Find each line in the records below that contains the word "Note", and copy it out.

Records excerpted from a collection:
Segment Open
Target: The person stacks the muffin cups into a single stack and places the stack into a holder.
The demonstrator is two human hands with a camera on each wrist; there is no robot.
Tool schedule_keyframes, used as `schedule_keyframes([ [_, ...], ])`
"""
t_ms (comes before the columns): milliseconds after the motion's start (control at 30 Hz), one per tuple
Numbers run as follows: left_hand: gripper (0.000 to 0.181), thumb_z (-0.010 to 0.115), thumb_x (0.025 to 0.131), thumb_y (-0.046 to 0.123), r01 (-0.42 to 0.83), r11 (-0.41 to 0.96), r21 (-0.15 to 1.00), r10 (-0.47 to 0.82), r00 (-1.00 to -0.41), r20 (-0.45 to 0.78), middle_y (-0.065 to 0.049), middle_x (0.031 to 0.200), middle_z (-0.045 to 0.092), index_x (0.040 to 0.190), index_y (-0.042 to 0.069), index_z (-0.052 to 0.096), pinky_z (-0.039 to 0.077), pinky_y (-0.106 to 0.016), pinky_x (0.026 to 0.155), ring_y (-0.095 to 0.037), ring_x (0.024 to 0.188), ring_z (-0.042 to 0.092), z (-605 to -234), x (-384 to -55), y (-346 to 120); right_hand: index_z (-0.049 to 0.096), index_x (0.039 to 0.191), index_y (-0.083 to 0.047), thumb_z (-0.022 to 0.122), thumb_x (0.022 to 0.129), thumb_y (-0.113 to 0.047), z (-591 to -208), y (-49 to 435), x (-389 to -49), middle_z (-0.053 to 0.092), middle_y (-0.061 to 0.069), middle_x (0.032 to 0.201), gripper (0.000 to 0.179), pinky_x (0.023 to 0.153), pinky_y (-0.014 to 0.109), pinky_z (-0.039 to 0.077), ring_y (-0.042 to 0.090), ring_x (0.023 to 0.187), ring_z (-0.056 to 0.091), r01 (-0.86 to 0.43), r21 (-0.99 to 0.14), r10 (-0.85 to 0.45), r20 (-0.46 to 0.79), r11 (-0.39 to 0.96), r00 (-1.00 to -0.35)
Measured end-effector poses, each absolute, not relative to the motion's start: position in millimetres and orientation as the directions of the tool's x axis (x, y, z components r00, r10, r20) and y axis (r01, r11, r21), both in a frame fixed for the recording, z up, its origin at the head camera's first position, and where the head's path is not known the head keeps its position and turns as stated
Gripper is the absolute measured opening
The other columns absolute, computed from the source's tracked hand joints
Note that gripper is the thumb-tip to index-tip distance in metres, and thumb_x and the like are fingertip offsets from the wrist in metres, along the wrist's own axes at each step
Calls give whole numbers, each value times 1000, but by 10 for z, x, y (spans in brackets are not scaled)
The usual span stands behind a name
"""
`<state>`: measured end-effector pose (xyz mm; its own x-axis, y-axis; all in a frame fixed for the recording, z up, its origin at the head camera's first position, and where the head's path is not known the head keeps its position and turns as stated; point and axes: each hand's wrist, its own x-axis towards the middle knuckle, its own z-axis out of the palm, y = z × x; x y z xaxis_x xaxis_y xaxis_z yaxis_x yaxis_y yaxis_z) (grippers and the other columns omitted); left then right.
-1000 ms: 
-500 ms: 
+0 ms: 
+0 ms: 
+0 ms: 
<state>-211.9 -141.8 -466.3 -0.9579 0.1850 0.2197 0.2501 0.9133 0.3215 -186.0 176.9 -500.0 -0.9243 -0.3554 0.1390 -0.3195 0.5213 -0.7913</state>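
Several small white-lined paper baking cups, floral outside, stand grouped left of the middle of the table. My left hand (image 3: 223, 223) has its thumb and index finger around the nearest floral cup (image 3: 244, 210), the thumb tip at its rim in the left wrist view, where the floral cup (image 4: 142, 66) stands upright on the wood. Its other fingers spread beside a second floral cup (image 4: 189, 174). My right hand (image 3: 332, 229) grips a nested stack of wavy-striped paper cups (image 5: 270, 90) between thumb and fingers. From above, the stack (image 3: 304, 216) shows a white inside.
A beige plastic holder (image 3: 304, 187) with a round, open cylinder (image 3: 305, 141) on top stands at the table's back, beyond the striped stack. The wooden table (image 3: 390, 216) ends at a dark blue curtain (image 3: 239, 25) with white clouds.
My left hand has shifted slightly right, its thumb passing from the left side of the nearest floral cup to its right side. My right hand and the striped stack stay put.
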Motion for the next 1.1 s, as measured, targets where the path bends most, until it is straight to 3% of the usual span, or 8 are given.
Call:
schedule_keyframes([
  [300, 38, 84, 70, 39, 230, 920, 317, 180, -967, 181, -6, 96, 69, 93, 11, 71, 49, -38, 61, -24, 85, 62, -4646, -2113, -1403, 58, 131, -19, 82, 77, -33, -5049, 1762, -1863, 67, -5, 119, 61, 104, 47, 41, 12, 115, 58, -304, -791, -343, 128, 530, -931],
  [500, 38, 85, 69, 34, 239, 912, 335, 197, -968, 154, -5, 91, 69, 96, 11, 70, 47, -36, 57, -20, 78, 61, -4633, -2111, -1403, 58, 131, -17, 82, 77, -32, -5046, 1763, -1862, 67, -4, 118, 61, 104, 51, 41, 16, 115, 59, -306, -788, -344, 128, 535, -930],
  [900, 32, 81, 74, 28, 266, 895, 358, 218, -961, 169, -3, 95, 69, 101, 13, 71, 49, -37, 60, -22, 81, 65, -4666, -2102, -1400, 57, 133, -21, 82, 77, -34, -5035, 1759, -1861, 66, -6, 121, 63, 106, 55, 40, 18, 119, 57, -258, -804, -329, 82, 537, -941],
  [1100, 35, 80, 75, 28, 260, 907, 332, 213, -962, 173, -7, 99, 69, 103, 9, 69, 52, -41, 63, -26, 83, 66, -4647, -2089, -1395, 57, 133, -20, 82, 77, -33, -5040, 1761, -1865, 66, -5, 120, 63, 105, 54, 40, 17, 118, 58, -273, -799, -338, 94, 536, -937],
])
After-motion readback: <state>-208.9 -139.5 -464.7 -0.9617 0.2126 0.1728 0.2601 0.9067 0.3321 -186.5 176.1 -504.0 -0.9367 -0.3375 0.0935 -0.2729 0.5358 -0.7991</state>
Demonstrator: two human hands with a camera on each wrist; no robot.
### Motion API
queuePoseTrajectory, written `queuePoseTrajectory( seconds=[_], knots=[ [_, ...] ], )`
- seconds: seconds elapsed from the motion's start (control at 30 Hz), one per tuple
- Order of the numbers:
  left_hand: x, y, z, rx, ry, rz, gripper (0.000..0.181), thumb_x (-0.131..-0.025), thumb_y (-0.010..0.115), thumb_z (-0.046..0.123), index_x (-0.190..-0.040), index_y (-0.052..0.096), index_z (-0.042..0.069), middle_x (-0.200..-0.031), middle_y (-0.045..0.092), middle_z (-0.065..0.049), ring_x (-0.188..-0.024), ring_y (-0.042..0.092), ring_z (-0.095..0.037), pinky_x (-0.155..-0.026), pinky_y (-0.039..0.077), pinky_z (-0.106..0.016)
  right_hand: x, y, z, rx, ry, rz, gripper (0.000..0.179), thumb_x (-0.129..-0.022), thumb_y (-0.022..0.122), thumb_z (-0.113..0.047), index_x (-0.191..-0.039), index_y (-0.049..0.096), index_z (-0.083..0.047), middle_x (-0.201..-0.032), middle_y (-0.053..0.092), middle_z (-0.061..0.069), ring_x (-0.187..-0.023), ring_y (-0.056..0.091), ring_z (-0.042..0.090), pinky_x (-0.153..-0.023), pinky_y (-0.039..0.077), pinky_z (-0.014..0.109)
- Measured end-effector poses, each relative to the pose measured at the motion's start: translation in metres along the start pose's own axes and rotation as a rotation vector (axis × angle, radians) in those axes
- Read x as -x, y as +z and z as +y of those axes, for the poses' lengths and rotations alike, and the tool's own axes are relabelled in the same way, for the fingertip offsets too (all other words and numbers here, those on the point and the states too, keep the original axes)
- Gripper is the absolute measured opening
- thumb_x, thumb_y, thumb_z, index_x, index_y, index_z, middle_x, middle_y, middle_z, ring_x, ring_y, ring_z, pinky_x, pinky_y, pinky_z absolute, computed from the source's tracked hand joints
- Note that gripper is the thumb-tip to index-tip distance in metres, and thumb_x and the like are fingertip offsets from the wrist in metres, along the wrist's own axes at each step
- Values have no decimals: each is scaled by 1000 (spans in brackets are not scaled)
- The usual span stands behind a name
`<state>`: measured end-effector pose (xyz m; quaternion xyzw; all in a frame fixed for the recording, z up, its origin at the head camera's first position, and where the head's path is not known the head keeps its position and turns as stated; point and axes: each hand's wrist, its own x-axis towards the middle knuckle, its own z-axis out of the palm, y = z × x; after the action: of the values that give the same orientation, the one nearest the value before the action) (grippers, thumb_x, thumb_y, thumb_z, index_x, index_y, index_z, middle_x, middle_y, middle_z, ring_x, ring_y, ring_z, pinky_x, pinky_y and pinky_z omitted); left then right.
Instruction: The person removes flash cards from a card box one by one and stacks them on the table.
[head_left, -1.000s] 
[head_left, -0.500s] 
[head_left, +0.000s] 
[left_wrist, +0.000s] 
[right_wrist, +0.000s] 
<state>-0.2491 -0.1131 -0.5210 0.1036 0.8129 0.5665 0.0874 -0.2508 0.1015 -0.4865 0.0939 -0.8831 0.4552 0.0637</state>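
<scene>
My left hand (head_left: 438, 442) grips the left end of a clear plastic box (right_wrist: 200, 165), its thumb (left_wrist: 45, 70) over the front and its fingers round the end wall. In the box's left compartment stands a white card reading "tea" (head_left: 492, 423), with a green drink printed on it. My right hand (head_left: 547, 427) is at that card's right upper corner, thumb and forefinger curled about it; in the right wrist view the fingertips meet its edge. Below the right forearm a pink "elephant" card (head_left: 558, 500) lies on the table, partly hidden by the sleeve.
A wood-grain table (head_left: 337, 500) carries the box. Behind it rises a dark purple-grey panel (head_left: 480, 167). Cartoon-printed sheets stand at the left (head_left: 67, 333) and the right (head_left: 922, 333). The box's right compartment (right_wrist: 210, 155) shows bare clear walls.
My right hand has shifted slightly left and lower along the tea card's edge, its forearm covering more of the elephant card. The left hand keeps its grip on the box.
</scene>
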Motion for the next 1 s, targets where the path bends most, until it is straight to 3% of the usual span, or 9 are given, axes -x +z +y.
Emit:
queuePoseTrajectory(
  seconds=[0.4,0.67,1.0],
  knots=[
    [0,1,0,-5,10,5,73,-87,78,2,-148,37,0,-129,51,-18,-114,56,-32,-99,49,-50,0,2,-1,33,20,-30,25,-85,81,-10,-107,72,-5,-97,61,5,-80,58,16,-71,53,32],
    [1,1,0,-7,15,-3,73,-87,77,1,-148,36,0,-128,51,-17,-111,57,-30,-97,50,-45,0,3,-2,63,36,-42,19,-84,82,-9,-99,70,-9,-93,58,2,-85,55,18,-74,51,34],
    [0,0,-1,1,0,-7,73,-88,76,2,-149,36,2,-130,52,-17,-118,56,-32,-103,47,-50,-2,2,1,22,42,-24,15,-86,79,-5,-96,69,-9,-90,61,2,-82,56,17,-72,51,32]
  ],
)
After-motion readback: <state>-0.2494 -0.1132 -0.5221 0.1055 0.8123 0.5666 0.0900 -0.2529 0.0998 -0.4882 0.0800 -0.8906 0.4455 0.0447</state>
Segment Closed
§ **Task solution**:
Note that gripper is the thumb-tip to index-tip distance in metres, and thumb_x and the like are fingertip offsets from the wrist in metres, along the wrist's own axes at each step
- Note that gripper is the thumb-tip to index-tip distance in metres, and thumb_x and the like are fingertip offsets from the wrist in metres, along the wrist's own axes at each step

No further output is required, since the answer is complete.